We have the H1, product listings & then some written content under the products - will Google just ignore this?
I can't hide it under a tab or put a lot of content above products - so I'm not sure what the other option is?
Thank you
-
Hi Becky,
Here is what I found:
The pros and cons of hiding content using JavaScript and CSS (display: none) has been a topic of some debate within the SEO industry, and Google’s comments over time have somewhat added to the confusion.
- **November 2014 **– Google’s John Mueller stated that Google _“may not” _index or rank hidden content. In aGoogle+ Hangout the following month, John repeated this, stating that hidden content would be _“discounted”_and has been for a number of years
- **21 July 2015 **– Google’s Gary Illyes, contributing to a Stack Overflow forum thread , provided clarification of this by stating that this type of content is given “way less weight in ranking”
- **27 July 2015 **– In a separate Stack Overflow thread on the same topic, Gary Illyes again confirmed that _“[Google] will index that but the content’s weight will be lower since it’s hidden” _
So the content will still be indexed, but deemed less important by the crawlers.
-
Yeh it's disappointing.
I've tried having some content behind a tab and some under the products and I am not seeing either one as having much of an effect.
Unless I remove it altogether, I'm not sure what else I can do with it?
-
Hi
Yes I tried different pages and it's still the same.
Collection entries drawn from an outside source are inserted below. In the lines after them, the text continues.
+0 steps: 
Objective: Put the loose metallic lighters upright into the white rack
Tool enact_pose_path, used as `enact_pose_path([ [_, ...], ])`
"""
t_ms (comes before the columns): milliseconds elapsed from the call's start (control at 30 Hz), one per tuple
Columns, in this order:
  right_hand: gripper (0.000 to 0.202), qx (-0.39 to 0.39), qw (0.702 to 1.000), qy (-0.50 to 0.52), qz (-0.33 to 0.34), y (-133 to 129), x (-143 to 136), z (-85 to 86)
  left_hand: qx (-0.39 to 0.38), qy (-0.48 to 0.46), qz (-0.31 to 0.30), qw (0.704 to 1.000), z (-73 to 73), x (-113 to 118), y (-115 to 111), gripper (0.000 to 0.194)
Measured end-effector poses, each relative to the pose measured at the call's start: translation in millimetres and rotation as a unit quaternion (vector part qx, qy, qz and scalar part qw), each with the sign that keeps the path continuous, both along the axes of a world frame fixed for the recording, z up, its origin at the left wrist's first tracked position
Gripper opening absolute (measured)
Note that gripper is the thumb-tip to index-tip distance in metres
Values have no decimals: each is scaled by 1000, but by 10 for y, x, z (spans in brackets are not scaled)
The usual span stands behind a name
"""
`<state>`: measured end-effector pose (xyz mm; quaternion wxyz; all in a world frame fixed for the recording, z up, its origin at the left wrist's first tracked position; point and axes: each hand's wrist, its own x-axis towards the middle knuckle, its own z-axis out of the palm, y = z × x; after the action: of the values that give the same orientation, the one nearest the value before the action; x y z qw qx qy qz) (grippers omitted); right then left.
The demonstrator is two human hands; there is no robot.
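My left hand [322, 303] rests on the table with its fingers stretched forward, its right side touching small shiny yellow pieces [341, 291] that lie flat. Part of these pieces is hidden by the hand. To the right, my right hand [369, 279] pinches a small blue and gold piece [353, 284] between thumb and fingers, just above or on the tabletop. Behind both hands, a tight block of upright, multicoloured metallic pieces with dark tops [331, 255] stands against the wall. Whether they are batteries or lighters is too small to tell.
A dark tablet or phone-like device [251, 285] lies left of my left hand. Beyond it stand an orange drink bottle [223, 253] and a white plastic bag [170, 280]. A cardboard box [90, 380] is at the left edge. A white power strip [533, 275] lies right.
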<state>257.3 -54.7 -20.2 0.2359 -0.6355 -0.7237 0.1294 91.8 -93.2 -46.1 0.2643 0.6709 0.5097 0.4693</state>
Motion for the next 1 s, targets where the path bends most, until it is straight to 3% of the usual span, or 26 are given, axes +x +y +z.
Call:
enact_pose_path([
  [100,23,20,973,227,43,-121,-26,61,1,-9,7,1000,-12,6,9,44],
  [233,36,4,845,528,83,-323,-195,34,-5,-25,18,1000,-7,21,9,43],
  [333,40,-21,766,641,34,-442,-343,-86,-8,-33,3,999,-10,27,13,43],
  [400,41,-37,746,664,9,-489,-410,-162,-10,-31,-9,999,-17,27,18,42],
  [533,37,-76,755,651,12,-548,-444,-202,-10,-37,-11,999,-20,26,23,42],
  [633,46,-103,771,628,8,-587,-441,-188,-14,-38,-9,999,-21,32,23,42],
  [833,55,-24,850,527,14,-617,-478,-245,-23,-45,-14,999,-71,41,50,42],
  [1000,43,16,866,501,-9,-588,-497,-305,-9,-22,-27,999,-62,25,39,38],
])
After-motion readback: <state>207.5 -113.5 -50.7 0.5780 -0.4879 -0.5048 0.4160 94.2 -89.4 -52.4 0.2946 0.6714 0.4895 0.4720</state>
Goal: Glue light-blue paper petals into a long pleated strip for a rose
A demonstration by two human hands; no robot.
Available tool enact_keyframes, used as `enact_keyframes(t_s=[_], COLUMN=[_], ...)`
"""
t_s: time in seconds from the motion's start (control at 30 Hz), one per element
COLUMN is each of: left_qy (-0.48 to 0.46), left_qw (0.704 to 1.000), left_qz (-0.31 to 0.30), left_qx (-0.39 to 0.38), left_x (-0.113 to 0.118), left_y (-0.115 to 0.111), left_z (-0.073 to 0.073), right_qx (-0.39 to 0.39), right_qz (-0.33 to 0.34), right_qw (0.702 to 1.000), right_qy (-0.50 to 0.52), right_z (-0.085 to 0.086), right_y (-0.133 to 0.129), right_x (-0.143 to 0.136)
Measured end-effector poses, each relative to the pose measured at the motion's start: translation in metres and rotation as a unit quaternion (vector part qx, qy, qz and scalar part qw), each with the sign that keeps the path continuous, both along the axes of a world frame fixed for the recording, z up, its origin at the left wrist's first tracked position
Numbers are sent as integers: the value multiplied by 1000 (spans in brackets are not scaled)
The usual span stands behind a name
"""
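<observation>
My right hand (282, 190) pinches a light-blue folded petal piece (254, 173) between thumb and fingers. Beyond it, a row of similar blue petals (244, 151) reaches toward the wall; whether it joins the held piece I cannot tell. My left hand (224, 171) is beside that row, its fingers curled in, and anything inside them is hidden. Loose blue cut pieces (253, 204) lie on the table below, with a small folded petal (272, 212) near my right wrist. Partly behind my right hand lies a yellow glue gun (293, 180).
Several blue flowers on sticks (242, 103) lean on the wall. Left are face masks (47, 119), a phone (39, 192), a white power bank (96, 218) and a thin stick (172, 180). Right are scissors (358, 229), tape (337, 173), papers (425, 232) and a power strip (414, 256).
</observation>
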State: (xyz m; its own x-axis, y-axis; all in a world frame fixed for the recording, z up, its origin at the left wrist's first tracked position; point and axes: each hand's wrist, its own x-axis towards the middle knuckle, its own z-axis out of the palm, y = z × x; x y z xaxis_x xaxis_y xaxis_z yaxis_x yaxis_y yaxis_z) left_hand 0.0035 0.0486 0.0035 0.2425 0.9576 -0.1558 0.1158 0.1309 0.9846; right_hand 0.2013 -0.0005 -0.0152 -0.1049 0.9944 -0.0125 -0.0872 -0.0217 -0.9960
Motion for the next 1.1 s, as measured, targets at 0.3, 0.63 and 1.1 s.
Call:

I think it's to do with things we have blocked in robots.txt...
-
I'm not seeing a problem in my GoogleBot simulators, Becky, but the one within your Google Search Console is still the best judge. Have you tried reloading the Fetch as... a couple of times? And tried it on different pages?
-
Yup - Google still says content that can only be seen after a user interaction is given less importance. Kinda stupid, given that things like tabs/accordians are a major usability enhancement, but that's still where we are.
P.
-
Hi
So I did fetch as Google - and I'm seeing the page quite differently if I'm Googlebot vs. visitors.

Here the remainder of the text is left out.